Mahatma Gandhi is undoubtedly one of the key political and spiritual figures of the twentieth century. More than 70 years after his death in 1948, his teachings continue to resonate and inspire. To commemorate this iconic social and political activist, The Royal Mint is proud to introduce the Mahatma Gandhi 2021 UK Coin. Available in a range of editions, this is the first UK coin struck in honour of Gandhi. We spoke to the coin’s designer, Heena Glover, to find out more …
How did you first approach this design?
“The Royal Mint wanted a coin that would celebrate Gandhi’s life and that represented his Indian heritage as well as his links to Great Britain. Gandhi studied to become a lawyer in London and the coin release coincides with the 90th anniversary of his last visit to the UK. I researched his life and thought about the key elements of what I wanted the coin to portray. I wanted the design to be simple because Gandhi was such a frugal, selfless man and lived a simple life free from materialism. I looked at a lot of imagery and the objects that are often associated with Gandhi, such as his glasses, slippers and staff, and was inspired by some of Gandhi’s most famous quotes, such as, ‘In a gentle way, you can shake the world’. I thought about how I could portray that gentleness, but also convey Gandhi’s strength of character and the power of his actions. My parents came from New Delhi to Britain, so I was also able to draw on their experiences.”

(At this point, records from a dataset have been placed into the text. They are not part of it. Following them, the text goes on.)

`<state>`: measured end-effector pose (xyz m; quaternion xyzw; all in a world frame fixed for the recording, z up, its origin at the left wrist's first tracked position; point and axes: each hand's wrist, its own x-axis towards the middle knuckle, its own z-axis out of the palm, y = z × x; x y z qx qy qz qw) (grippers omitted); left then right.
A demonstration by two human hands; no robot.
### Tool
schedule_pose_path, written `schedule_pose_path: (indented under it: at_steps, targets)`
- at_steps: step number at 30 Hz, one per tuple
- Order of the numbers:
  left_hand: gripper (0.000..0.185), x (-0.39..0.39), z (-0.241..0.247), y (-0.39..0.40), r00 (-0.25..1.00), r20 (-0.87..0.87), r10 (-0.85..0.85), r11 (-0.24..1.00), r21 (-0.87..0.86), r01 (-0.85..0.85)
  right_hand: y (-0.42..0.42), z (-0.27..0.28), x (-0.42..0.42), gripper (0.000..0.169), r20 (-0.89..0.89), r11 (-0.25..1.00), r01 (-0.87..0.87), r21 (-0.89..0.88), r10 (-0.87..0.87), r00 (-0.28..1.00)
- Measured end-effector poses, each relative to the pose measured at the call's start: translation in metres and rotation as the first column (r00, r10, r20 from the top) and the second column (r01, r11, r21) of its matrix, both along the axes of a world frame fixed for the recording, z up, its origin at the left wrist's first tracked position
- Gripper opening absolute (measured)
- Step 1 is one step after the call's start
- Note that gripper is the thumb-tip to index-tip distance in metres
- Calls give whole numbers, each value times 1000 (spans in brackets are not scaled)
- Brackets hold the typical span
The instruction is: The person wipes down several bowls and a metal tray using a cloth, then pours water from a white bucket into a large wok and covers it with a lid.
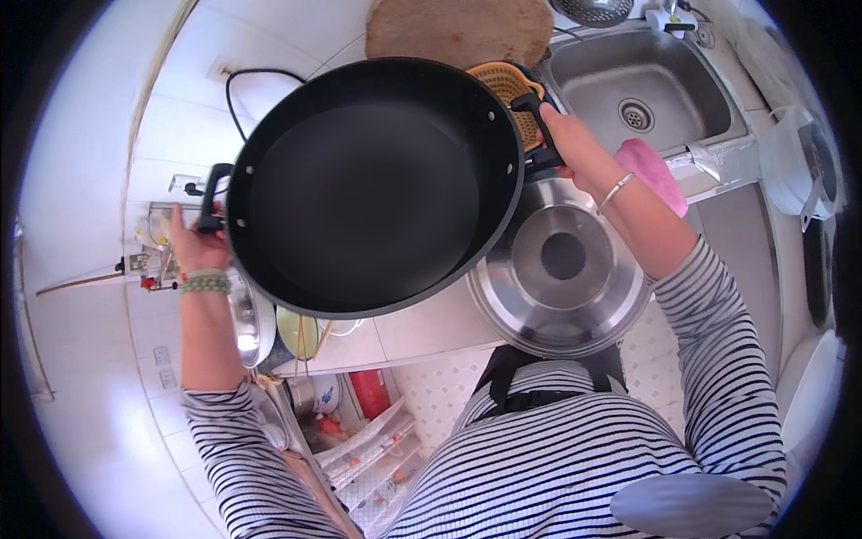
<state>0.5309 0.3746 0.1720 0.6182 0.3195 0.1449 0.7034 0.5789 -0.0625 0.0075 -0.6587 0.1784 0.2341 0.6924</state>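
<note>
A large black two-handled pan (pixel 363 202) is held up before me, its smooth inside bare and facing me. My left hand (pixel 195 242) grips the black loop handle (pixel 214 195) on the pan's left side. On the opposite side, my right hand (pixel 569 141) is wrapped around the other loop handle (pixel 539 124). Below and right of the pan, a round stainless steel lid (pixel 562 296) with a dark round centre lies at the counter's edge. The pan covers part of that lid and much of the counter.
A steel sink (pixel 646 81) is at the upper right, with a pink cloth (pixel 652 176) at its front edge. Behind the pan are a round wooden board (pixel 458 27) and an orange plastic basket (pixel 502 77). A steel bowl (pixel 250 330) and a green oval item (pixel 296 333) stand at left.
</note>
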Motion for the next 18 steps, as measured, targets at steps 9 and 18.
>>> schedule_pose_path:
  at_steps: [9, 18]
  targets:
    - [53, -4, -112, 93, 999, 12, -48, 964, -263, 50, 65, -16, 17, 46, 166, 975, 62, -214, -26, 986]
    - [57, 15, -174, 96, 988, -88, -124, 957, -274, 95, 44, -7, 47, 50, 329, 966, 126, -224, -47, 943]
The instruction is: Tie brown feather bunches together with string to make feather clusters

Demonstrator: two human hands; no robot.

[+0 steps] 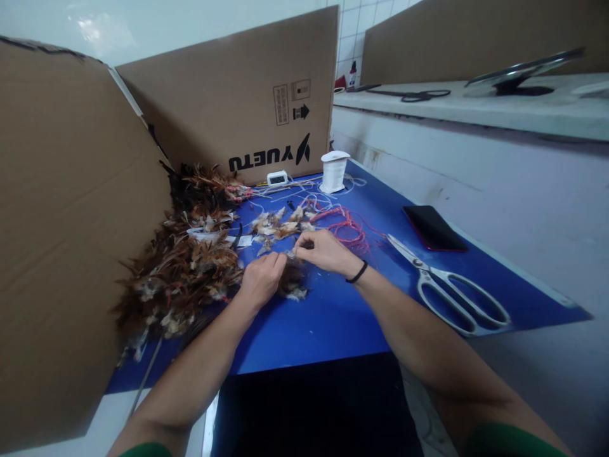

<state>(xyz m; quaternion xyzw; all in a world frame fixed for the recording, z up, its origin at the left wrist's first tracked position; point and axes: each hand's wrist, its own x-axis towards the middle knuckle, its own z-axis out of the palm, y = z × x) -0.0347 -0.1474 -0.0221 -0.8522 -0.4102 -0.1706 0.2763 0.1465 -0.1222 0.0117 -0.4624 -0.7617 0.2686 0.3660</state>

Why did you choose the lotus as the main focus of the design?
“The lotus is the national flower of India. It symbolises rejuvenation, strength, grace and purity. It also grows in the mud, which I thought was a nice analogy for Gandhi’s life – his strength of character overcame all the challenges thrown at him to thrive. He was peaceful and gentle but strong, just like the lotus, and I’ve tried to convey that in my imagery.”
What was your biggest challenge when designing the coin?
“There were many variations and redesigns along the way, but I’d say the most difficult part of creating the design was trying to encompass his goodness and all that he represented onto one coin. During the design process, I had to simplify all the key elements of his life whilst achieving the right look and feel.”
How do you feel about being chosen to design the coin that represents such an iconic leader?
“It’s amazing. Even being allowed to enter the competition to design the coin was an honour. This is the first time I have won a coin-designing competition – and what a coin to win! Like millions of others, I have long admired Gandhi and been inspired by his teachings. My grandparents lived in India during Gandhi’s lifetime, so that holds a special connection for me and it’s a great way for me to pay tribute to my own heritage.”
Why do you think Gandhi remains such a relevant and influential figure?
“I think he’s relevant because he showed that a small change can make a big difference. He showed what can be achieved by being humble, helping others and putting others first. I think that’s a very important message to remember, especially now when so many people are preoccupied with putting themselves and what they want first. For Gandhi, the truth and doing the right thing came first.”